### What is expected
Below are records. Transcribe exactly the lines from the one that contains "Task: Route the" through the last line, leaving any pictures out.
══ Available data ══
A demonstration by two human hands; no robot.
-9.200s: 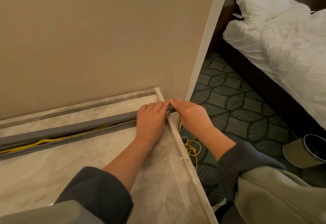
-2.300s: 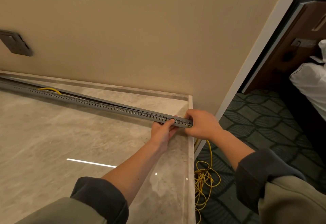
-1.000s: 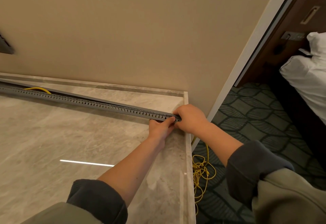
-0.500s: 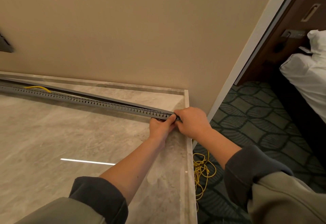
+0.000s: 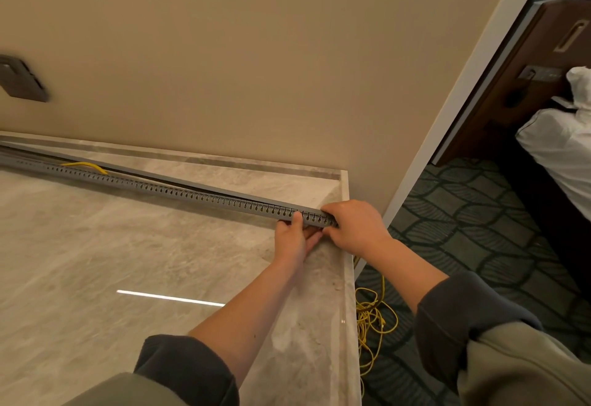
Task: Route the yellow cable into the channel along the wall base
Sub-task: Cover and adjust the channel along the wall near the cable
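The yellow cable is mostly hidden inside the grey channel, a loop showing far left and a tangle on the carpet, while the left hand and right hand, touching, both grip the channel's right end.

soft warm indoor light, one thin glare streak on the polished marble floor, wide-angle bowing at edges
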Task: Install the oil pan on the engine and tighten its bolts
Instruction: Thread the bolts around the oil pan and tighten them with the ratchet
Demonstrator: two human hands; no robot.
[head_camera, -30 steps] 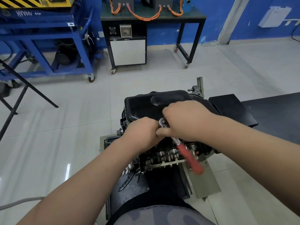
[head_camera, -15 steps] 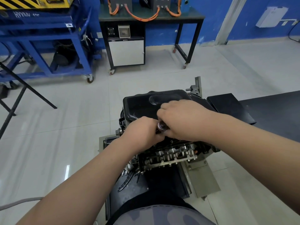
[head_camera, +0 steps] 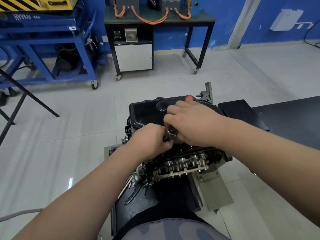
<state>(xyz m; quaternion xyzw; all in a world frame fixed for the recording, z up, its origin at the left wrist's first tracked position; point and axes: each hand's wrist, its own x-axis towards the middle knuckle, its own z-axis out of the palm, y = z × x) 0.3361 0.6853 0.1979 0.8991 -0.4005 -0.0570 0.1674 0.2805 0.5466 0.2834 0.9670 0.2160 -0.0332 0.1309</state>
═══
### Solution to the problem
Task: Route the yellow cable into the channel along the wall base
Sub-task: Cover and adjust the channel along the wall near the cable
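The yellow cable is mostly hidden inside the grey channel, a loop showing far left and a tangle on the carpet, while the left hand and right hand, touching, both grip the channel's right end.

soft warm indoor light, one thin glare streak on the polished marble floor, wide-angle bowing at edges
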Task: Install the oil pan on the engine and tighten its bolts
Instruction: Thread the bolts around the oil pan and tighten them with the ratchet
Demonstrator: two human hands; no robot.
[head_camera, -30 steps] 
[head_camera, -15 steps] 
[head_camera, +0 steps] 
<state>(xyz m; quaternion xyzw; all in a world frame fixed for the recording, z up, its origin at the left wrist's first tracked position; point and axes: each hand's wrist, its own x-axis towards the middle knuckle, its own z-axis out of the palm, y = z × x) 0.3361 0.6853 0.1979 0.8991 -0.4005 -0.0570 0.1674 0.2805 0.5466 0.2834 0.9670 0.2160 -0.0332 0.1309</state>

No more work is required for the exercise.